Exercise goal ▸ Repeat the data word for word. Do not include the pictures.

== Collected data ==

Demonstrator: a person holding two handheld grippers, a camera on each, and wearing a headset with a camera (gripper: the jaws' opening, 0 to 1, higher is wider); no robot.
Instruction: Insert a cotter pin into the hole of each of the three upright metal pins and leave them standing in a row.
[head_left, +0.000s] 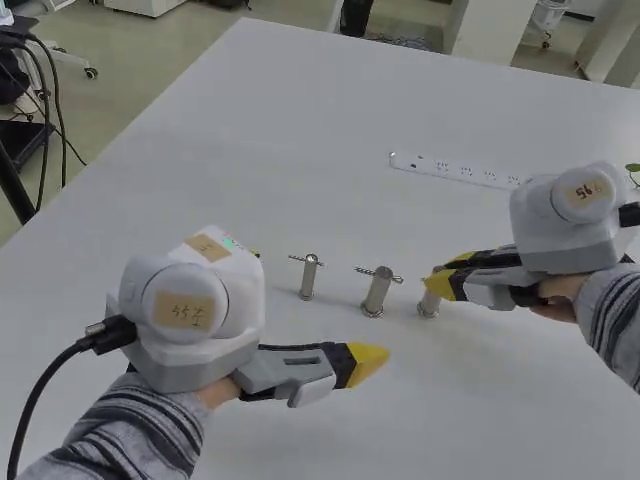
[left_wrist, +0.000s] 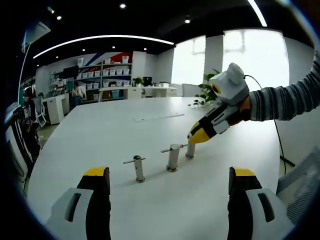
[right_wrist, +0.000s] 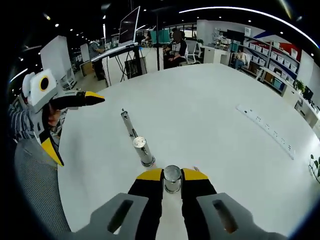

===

Answer space ▸
Demonstrator: a person holding two handheld grippers, a camera on each, and wearing a headset with a camera (gripper: the jaws' opening, 0 to 1, higher is wider); no robot.
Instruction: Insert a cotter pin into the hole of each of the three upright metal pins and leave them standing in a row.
[head_left, +0.000s] 
[left_wrist, +0.000s] 
[right_wrist, +0.000s] 

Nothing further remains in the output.